Er lijken binnen afzienbare termijn nieuwe problemen op ons af te komen, met name op de sector zelf. Op dit moment worden bedrijven bij de vergunningsprocedure in het kader van de Natuurbeschermingswet op het gebied van ammoniak aanmerkelijk strenger beoordeeld dan in het kader van de Wet milieubeheer. Die twee sporen lijken mij onwenselijk. Hoe is de afstemming op dit punt geregeld. Dit is van des te groter belang wanneer de Vogel- en Habitatrichtlijngebieden in de Natuurbeschermingswet zijn ondergebracht. Het aantal bedrijven dat hierdoor met een strenger beoordelingskader dan de Wet milieubeheer toepast wordt geconfronteerd, neemt dan enorm toe. Wij moeten voorkomen dat op het terrein van de ammoniakemissie door een stapeling van regelingen het doel van de Reconstructiewet en het voorliggende wetsvoorstel over ammoniak en veehouderij onderuit wordt gehaald.
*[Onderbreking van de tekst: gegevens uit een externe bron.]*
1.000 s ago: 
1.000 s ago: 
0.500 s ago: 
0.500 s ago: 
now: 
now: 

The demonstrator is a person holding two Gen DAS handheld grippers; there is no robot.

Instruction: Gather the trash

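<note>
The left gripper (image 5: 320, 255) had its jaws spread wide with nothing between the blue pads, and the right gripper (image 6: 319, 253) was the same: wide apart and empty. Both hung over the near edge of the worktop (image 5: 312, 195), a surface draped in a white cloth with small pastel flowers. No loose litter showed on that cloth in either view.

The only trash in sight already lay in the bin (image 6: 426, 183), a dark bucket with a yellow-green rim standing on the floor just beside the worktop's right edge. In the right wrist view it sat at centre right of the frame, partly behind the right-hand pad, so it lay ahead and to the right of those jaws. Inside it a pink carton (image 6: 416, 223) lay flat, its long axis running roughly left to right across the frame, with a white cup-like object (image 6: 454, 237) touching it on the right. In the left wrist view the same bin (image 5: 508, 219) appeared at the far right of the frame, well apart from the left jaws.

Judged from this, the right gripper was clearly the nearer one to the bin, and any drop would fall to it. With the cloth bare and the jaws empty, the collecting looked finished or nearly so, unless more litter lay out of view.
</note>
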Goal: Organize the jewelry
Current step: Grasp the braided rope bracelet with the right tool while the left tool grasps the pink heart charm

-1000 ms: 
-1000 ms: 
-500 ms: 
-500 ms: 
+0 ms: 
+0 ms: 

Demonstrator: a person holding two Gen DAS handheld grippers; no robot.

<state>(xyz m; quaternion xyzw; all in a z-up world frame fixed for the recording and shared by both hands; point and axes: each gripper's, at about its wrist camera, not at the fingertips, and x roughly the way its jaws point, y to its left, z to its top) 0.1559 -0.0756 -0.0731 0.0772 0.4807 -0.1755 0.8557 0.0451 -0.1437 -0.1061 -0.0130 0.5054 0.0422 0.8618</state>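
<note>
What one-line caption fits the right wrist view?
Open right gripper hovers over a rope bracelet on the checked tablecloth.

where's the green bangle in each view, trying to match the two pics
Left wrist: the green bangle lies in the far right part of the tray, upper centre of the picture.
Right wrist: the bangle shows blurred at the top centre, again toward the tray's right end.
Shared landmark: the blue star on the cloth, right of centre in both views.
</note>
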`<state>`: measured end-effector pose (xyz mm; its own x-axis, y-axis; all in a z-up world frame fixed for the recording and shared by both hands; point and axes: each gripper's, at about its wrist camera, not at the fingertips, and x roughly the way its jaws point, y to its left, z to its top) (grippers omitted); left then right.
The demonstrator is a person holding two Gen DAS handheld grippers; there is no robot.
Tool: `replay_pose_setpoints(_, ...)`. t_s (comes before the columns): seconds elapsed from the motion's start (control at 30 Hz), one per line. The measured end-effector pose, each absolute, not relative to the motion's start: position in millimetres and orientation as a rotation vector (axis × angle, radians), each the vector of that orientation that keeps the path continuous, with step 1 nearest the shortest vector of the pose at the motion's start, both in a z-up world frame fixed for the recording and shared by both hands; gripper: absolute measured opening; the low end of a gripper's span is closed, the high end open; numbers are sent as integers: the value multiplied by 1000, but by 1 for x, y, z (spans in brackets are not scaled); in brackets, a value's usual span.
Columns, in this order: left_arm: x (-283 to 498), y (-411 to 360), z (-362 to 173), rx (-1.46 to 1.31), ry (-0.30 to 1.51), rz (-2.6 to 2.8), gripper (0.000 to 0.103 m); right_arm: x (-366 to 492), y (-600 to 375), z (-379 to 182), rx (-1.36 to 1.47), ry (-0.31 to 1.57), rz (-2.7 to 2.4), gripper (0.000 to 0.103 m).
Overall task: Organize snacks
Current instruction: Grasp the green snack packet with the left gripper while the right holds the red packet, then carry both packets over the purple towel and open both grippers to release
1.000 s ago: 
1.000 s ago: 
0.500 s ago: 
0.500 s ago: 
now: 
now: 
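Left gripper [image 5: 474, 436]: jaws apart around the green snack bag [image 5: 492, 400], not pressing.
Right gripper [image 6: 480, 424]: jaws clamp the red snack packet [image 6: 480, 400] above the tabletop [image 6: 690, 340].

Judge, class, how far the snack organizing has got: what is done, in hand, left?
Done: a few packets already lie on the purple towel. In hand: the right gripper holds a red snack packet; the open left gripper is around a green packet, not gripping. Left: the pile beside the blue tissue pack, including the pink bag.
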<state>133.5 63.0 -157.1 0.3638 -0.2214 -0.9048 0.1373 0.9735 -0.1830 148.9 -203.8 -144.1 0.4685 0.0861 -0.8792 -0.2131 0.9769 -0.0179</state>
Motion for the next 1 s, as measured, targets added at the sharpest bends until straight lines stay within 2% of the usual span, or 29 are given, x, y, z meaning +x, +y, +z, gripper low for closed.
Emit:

Op dit punt wil ik dus een heldere reactie van de regering, zodat wij hierover ons oordeel kunnen bepalen.

De algemene beraadslaging wordt geschorst.

De voorzitter:

Na de regeling van werkzaamheden en de stemmingen zullen wij doorgaan met de eerste termijn van deze twee wetsvoorstellen.

De vergadering wordt van 13.30 uur tot 14.15 uur geschorst.

De voorzitter:

De ingekomen stukken staan op een lijst die op de tafel van de griffier ter inzage ligt. Op die lijst heb ik voorstellen gedaan over de wijze van behandeling. Als aan het einde van de vergadering daartegen geen bezwaren zijn ingekomen, neem ik aan dat de Kamer zich met de voorstellen heeft verenigd.